What you are asked to do:
Look in the data below for the line that has "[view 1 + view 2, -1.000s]", then print exactly every line from there through the line that has "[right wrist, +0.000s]", leaving pictures out.

# # # # #

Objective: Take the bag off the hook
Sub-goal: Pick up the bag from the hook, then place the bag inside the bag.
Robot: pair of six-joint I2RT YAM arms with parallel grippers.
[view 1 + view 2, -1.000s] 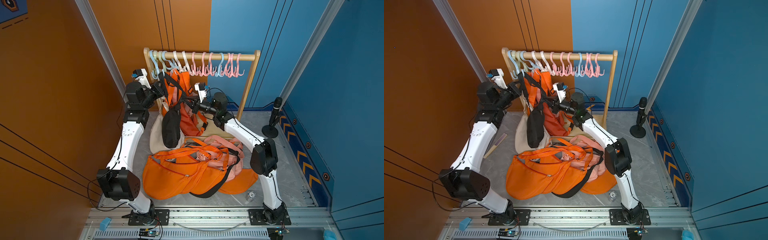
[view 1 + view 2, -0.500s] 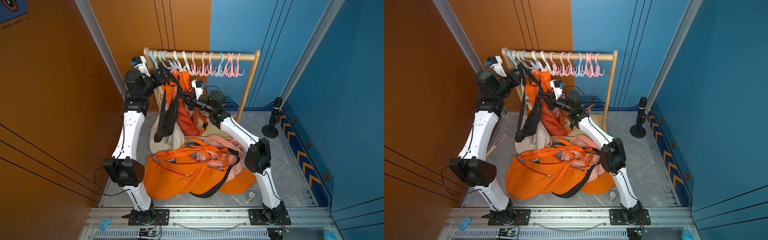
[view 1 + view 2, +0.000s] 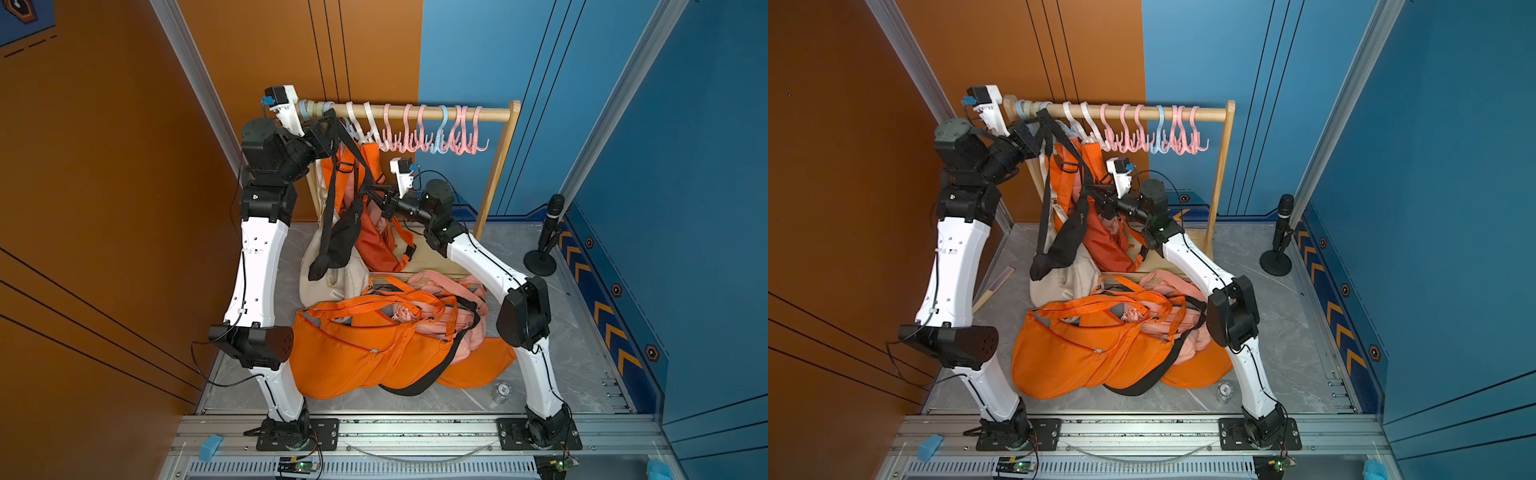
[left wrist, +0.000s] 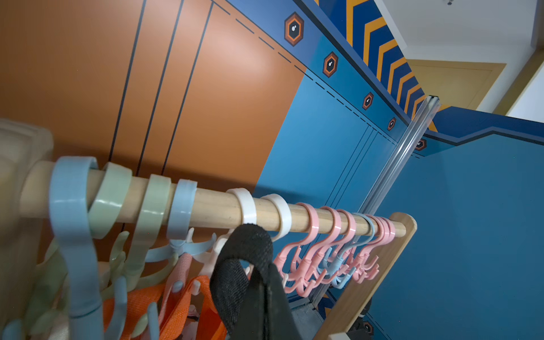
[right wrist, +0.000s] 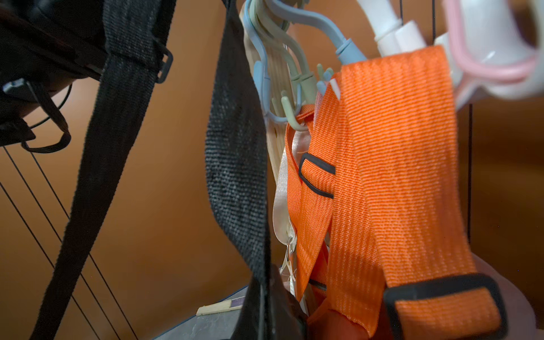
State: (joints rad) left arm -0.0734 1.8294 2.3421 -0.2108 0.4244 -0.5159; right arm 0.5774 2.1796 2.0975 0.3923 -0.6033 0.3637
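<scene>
Tag (image 3: 334, 294) writing is too small to read. Your left gripper (image 3: 332, 121) and right gripper (image 3: 368, 192) pinch the black strap (image 5: 235, 153) tight.

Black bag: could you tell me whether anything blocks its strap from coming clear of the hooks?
Nothing visible does. The strap loop sits in the shut left gripper in front of the rod, apparently on no hook; the white hooks are close beside it.

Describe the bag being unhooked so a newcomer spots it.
Find the wooden rail of hooks at the back. Under its orange-wall end, a slim black bag dangles by a long strap. Its neighbours are an orange bag and a cream bag.
</scene>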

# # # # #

Answer:
[view 1 + view 2, -1.000s] 
[view 1 + view 2, -0.500s] 
[view 1 + view 2, +0.000s] 
[left wrist, +0.000s] 
[right wrist, +0.000s] 

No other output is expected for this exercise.